Am I correct?
Two carts have a compressed spring between them and are initially at rest. One of the carts has total mass, including its contents, of 5.0 kg, and the other has total mass of 3.0 kg. If the 3.0 kg cart is moving at 3.0 m/s after the spring is allowed to push the carts apart, what is the velocity of the 5.0 kg cart after release? The system is closed.
(Points : 1)
-1.8 m/s <-------
-5.0 m/s
-0.56 m/s
-0.0 m/s
A car traveling north at 10.0 m/s crashes into a car traveling east at 15 m/s at an unexpectedly icy intersection. The cars lock together as they skid on the ice. The two cars have the same mass. What is their combined speed after the collision? (Points : 1)
5.0 m/s
15 m/s
9 m/s <-------
25 m/s
Once again, it is true again and again:
Momentum before = momentum after if no EXTERNAL force on system, like here:
0 = 5 v + 3 * 3
v = -9/5 = -1.8
north momentum = 10 m
east momentum = 15 m
final mass = 2 m
final north v = 10 m/2 m = 5 m/s
final east v = 15 m/2 m = 7.5 m/s
|v| = sqrt(25+56.25) = 9.1 so yes
OK, thank you, I understand :)
Good, you are welcome :)
To find the velocity of the 5.0 kg cart after release, you can use the principle of conservation of momentum.

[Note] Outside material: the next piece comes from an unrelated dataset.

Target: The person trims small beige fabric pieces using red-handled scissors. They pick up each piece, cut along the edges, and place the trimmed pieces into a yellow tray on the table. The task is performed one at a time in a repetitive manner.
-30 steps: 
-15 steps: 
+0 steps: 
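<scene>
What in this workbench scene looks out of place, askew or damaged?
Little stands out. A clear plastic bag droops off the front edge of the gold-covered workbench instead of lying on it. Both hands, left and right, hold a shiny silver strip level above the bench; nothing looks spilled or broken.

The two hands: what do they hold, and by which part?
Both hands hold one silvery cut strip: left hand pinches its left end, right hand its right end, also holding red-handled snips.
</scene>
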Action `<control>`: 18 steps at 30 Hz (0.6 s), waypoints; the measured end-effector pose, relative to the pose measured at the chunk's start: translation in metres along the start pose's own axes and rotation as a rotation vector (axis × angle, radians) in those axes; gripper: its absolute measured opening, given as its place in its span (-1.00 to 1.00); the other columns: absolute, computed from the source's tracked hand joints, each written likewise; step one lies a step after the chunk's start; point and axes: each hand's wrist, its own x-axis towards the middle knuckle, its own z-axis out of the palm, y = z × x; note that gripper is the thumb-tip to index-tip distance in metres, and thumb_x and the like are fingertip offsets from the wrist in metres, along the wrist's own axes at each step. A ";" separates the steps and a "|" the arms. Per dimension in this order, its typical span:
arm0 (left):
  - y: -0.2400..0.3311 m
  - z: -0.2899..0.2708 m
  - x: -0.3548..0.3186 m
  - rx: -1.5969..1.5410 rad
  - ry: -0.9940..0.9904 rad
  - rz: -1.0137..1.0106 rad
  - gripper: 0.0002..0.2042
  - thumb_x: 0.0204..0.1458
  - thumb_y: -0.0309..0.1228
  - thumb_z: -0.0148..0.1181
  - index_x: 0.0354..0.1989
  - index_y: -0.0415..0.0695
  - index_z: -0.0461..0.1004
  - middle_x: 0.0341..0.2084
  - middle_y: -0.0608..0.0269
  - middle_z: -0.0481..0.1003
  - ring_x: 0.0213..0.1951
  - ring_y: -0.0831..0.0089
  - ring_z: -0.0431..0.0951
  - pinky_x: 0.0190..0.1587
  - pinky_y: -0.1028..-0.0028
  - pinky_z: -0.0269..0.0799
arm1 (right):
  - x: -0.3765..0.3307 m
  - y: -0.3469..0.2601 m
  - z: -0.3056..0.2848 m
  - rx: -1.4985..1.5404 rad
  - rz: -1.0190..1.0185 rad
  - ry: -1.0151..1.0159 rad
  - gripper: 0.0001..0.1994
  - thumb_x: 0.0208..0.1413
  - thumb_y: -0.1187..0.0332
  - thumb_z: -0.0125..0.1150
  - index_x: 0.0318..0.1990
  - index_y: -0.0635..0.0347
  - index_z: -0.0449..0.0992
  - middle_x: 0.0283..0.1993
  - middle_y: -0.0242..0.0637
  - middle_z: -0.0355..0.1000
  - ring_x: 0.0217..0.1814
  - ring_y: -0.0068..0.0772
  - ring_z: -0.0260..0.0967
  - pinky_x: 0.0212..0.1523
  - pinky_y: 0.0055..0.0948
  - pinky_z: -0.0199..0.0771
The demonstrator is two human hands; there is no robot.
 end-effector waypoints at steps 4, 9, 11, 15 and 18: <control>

According to this principle, the total momentum of a closed system remains constant before and after an interaction.
In the given scenario, the system consists of two carts with a compressed spring between them. Initially, both carts are at rest, so their total momentum is zero. After the spring is released and pushes the carts apart, the momentum is still conserved.
The momentum of an object is given by the product of its mass and velocity. Let's assume that the velocity of the 5.0 kg cart after release is v (in m/s). The momentum of the 3.0 kg cart after release would be (3.0 kg) * (3.0 m/s) = 9.0 kg m/s (since it is given that the 3.0 kg cart is moving at 3.0 m/s after release).
The total momentum is the sum of the momenta of the two carts after release. Therefore, the total momentum of the system after release is (5.0 kg) * v + (3.0 kg) * (3.0 m/s).
Since momentum is conserved, the total momentum before release is equal to the total momentum after release. Since both carts are initially at rest, the total momentum before release is zero.
So, we can set up the equation:
0 = (5.0 kg) * v + (3.0 kg) * (3.0 m/s)
Simplifying the equation:
0 = 5.0v + 9.0
Solving for v:
5.0v = -9.0
v = -9.0 / 5.0
v = -1.8 m/s
Therefore, the velocity of the 5.0 kg cart after release is -1.8 m/s.